→ **Input data**

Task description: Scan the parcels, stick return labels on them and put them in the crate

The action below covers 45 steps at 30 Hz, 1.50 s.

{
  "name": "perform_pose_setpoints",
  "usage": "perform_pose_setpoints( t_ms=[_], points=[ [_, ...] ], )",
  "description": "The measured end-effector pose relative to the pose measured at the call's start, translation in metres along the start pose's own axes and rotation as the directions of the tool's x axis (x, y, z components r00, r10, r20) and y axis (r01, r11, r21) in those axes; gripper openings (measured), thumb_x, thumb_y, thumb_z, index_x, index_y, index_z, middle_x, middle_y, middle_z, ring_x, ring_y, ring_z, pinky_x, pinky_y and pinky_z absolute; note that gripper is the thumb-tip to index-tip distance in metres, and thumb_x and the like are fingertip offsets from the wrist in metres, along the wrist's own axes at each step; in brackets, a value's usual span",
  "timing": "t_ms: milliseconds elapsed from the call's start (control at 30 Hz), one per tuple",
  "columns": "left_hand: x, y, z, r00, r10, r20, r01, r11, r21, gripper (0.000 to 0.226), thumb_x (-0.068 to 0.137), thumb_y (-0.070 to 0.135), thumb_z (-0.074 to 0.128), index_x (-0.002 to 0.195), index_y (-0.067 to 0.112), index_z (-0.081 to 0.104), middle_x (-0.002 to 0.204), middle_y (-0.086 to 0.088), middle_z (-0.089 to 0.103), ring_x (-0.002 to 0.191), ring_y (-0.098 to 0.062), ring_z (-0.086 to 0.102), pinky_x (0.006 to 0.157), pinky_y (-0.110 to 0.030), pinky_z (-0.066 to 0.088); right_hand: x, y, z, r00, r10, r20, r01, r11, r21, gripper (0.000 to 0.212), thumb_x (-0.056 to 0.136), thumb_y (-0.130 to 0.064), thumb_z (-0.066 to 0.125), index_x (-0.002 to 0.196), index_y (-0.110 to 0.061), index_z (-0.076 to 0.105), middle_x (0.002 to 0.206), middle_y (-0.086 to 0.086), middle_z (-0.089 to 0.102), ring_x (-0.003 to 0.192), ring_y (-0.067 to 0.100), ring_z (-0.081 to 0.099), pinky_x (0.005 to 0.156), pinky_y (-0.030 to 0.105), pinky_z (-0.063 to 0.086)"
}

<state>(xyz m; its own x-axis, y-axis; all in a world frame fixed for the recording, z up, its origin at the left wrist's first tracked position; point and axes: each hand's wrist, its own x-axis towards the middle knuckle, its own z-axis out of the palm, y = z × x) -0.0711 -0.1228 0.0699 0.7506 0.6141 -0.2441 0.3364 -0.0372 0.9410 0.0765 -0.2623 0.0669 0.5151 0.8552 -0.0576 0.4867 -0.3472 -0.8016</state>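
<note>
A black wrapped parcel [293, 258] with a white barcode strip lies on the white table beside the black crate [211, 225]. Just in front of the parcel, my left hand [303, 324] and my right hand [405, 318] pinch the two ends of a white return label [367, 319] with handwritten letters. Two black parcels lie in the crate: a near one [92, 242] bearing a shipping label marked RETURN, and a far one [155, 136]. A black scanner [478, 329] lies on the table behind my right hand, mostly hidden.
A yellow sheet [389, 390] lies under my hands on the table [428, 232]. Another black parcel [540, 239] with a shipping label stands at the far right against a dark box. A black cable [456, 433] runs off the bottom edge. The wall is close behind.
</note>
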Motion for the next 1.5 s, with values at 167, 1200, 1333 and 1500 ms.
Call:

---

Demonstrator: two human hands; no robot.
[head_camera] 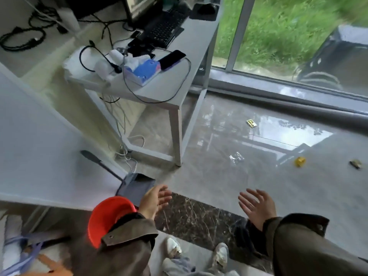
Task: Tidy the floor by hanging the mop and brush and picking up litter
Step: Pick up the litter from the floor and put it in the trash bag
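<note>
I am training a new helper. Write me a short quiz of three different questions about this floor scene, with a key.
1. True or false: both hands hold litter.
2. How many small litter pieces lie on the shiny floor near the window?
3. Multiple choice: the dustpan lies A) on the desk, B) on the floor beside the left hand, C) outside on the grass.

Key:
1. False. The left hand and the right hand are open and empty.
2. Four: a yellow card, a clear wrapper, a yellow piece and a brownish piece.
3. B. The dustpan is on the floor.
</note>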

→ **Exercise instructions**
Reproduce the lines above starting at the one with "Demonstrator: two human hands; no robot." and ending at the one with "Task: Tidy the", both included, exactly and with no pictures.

→ **Response**
Demonstrator: two human hands; no robot.
[head_camera] 
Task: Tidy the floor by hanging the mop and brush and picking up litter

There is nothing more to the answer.